-- Opening Marker --

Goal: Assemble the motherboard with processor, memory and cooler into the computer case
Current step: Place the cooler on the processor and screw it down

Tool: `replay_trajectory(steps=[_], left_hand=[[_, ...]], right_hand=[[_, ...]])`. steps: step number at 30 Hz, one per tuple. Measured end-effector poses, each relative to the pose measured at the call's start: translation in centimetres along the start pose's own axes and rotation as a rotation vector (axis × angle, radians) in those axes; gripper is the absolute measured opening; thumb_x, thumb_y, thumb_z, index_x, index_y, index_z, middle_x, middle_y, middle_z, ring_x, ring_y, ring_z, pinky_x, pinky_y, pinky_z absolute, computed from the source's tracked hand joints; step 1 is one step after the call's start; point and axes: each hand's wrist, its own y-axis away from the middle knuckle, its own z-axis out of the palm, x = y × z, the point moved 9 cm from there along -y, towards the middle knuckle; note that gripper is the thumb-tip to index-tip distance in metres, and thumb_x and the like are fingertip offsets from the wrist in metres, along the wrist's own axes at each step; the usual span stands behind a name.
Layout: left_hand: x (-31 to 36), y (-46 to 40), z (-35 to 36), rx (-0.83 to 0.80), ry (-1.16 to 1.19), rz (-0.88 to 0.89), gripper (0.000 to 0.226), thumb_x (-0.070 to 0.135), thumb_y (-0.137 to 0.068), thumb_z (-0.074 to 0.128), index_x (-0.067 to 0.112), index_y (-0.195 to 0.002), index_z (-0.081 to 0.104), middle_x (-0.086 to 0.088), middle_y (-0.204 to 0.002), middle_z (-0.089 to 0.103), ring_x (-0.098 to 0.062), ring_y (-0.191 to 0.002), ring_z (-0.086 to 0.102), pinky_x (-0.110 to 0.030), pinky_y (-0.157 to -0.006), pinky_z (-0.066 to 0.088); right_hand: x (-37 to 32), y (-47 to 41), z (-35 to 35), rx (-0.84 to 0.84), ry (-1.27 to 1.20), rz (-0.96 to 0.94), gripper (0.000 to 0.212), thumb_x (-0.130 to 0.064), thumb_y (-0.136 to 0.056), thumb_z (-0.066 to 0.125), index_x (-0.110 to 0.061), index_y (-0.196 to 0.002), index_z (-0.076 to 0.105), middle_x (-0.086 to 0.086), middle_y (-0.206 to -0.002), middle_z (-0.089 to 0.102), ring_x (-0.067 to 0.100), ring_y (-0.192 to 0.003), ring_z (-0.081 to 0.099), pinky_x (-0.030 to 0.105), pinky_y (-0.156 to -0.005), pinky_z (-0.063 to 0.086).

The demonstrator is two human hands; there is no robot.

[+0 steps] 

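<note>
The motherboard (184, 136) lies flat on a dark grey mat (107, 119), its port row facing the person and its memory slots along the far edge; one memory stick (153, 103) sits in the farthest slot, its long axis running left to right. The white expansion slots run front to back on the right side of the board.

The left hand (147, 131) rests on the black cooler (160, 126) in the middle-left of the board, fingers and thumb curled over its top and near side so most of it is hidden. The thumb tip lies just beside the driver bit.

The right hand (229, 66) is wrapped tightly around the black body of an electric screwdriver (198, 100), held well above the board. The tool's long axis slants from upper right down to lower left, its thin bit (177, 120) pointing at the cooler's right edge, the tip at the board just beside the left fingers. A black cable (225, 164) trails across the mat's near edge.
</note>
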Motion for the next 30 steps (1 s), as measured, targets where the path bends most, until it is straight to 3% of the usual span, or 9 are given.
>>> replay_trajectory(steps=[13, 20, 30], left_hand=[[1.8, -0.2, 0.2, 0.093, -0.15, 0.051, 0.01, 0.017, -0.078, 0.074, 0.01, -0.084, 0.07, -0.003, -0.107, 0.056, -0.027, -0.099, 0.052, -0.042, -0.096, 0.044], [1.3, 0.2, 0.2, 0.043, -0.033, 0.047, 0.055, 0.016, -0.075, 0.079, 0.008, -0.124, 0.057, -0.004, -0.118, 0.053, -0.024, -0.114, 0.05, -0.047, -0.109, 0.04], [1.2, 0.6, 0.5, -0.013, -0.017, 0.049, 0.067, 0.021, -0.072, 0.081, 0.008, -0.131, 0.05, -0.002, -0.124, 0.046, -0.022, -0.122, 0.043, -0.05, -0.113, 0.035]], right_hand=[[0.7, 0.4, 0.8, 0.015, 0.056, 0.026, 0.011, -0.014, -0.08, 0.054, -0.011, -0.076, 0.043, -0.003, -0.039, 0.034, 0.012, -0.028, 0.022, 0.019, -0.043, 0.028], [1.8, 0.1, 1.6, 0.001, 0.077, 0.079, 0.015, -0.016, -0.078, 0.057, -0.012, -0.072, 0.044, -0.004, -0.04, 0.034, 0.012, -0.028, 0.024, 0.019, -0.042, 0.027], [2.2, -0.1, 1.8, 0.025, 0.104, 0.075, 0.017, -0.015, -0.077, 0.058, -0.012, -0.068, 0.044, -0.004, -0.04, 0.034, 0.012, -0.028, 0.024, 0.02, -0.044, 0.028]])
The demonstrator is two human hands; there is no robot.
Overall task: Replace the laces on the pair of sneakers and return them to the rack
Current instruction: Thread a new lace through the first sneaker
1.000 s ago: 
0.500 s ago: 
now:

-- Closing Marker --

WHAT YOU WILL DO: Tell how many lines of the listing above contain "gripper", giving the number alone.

RESPONSE AREA: 2